Di samping itu sebagai perbandingan para peneliti ini juga akan mengambil sel punca dari kerabat Tasmanian Tiger yang masih hidup yang memiliki DNA yang mirip dengan satwa luar yang sudah punah ini untuk melakukan pengeditan gennya sebagai acuan untuk memprediksi sel yang dimiliki oleh Tasmanian Tiger.

Setelah rekonstruksi genom ini selesai, langkah selanjutnya yang akan dilakukan para peneliti ini adalah mengembangkan teknologi reproduksi buatan dengan cara menginduksi ovulasi pada marsupial dan malakukan fertilisasi embrio sel tunggal dan selanjutkan mengembangkannya pada rahim buatan.

Diperkirakan para peneliti ini akan berhasil “menghidupkan” kembali Tasmanian tiger yang sudah punah ini sekitar 3-5 tahun ke depan.
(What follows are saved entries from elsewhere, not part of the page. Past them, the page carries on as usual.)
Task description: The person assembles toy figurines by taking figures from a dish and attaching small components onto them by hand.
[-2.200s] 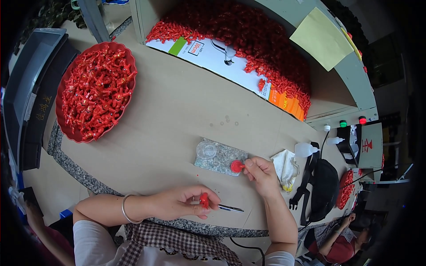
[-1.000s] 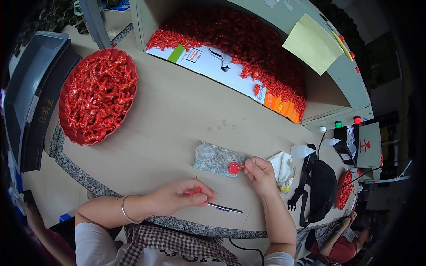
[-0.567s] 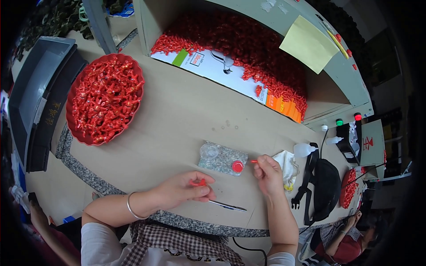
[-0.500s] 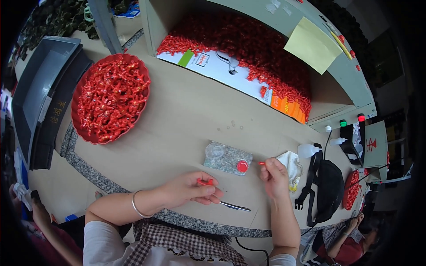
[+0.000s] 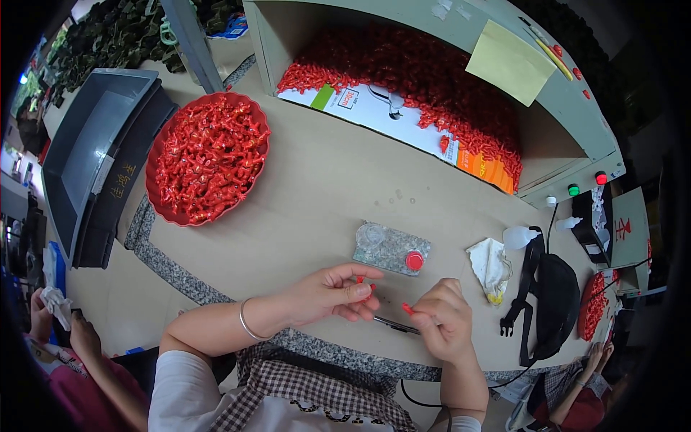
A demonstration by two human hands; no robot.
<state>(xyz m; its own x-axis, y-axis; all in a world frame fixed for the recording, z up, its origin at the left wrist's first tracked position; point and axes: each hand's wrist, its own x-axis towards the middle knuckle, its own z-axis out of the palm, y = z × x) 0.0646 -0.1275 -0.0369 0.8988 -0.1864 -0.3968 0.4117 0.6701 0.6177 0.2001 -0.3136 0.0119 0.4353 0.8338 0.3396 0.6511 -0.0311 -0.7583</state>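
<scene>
My left hand (image 5: 338,294), a bracelet on its wrist, holds a small red plastic piece (image 5: 360,279) between thumb and fingers. A second small red piece (image 5: 408,308) is pinched in my right hand (image 5: 446,317), just to the right of the left one. Both hands are above the near part of the table. Beyond them lies a speckled stone slab (image 5: 389,257) bearing a clear round dish (image 5: 370,234) and a small round red cup or cap (image 5: 414,261). A thin dark and silver tool (image 5: 394,325) rests between the hands, partly hidden by the right.
At left stand a scalloped red bowl (image 5: 265,155) full of red pieces and stacked grey bins (image 5: 72,165). A shelf holds a heap of red pieces (image 5: 403,65) behind cardboard. To the right are a stained cloth (image 5: 489,268), a white bottle (image 5: 518,237) and a black waist bag (image 5: 554,299).
My right hand has come down and inward with its red piece, nearer the left hand. The left hand's fingers have extended. The whole view has shifted slightly.
</scene>
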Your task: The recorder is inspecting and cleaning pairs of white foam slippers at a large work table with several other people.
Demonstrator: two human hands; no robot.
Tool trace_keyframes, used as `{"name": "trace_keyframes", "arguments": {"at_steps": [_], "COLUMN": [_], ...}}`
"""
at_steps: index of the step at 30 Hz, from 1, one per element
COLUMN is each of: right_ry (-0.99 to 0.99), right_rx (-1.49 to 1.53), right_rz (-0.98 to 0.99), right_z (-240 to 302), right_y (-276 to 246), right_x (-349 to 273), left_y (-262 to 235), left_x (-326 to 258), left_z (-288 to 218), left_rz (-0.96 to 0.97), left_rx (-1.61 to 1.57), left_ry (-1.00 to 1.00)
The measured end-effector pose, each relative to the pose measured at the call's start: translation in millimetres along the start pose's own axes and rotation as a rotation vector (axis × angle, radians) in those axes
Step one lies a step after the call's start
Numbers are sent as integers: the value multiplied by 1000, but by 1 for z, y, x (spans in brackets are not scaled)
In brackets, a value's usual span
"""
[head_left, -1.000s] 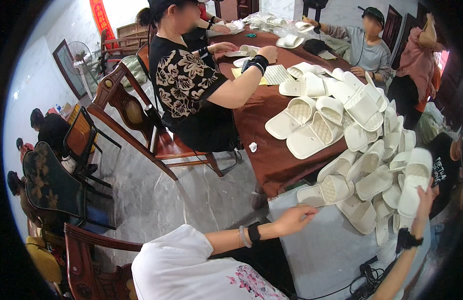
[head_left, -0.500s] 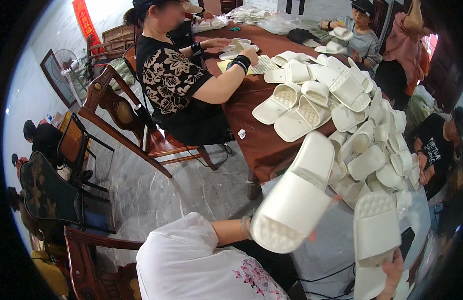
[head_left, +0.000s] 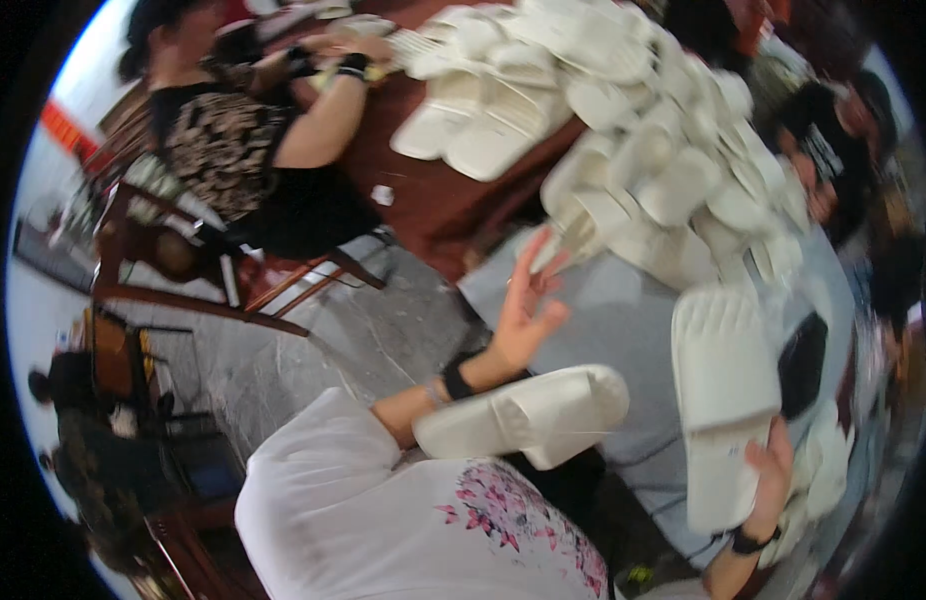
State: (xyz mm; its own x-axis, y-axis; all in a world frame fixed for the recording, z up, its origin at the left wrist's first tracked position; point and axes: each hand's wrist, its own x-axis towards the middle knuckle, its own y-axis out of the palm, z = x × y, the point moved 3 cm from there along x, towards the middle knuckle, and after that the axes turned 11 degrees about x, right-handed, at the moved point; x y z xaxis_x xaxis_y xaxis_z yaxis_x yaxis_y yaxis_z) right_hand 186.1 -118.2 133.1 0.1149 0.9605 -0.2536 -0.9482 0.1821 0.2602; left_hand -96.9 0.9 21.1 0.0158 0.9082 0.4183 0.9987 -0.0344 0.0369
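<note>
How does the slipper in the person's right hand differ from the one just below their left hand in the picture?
The held slipper is gripped by the right hand; the lower slipper is not in the left hand, whose fingers are spread.
The held slipper runs mostly up and down the picture, while the lower slipper lies nearly crosswise.
Both are off-white, with a broad band across the foot.

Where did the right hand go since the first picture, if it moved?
Yes: the right hand has moved toward the person's body, farther from the brown tablecloth.
</note>
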Motion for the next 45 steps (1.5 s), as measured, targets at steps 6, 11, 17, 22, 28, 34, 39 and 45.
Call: {"name": "trace_keyframes", "arguments": {"at_steps": [6, 11, 17, 22, 28, 34, 39, 45], "right_ry": [-88, -96, -102, -158, 81, -113, -305, -187], "right_rx": [-153, -27, 215, 220, -369, -1252, -1301, -1382], "right_rz": [-104, -46, 42, -22, -74, 43, 34, -37], "right_z": [21, 23, 29, 22, -47, -86, -98, -128], "right_y": [-15, -2, 10, -5, -37, -62, -57, -46], "right_x": [8, 7, 4, 13, 47, 45, 60, 84], "left_y": [75, 124, 128, 81, 44, 19, 51, 76], "left_x": [-70, -46, -8, 1, -15, -22, -43, -57], "left_z": [13, 29, 35, 21, 38, 61, 48, 55], "left_rz": [1126, 588, 237, 124, 438, 273, 423, 650], "left_rx": [-650, 125, 37, 28, -269, 724, 853, 939], "left_ry": [-702, -355, -217, -336, -716, -280, 105, 89]}}
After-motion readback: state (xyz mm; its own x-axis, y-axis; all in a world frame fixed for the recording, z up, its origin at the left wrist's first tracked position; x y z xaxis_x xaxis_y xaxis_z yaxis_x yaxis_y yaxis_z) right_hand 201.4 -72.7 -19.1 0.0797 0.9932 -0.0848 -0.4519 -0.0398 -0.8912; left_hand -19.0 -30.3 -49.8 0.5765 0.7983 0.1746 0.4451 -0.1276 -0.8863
Namun tentu saja apa yang akan dihasilkan para peneliti ini belum tentu sama persis dengan Tasmanian Tiger yang telah-telah.

Keberhasilan kelompok peneliti internasional ini akan menjadi tonggak baru dalam sejarah ilmu pengetahuan sekaligus membuka lebar pintu untuk menghidupkan kembali satwa liar lainnya yang sudah punah.

Jika upaya untuk “menghidupkan” Tasmanian Tiger ini berhasil dan dilepaskan di alam perlu dipertimbangkan dengan matang dampaknya terhadap ekosistem karena tingkah lakunya dan kebaradaannya di alam belum dapat diprediksi dampak posistif dan negatifnya.

Oleh sebab itu, perlu dipikirkan secara cermat bahwa menghidupkan kembali satwa liar yang sudah punah tidak saja menyangkut tantangan genetik dan reproduksi saja namun juga merupakan tantangan ekologi jika nantinya satwa liar yang dihidupkan kembali ini dilepas-liarkan di alam. Di samping itu tentunya perlu dilakukan upaya pelestarian secara sistematis agar satwa langka yang saat ini masih hidup dan terancam punah ini tidak punah.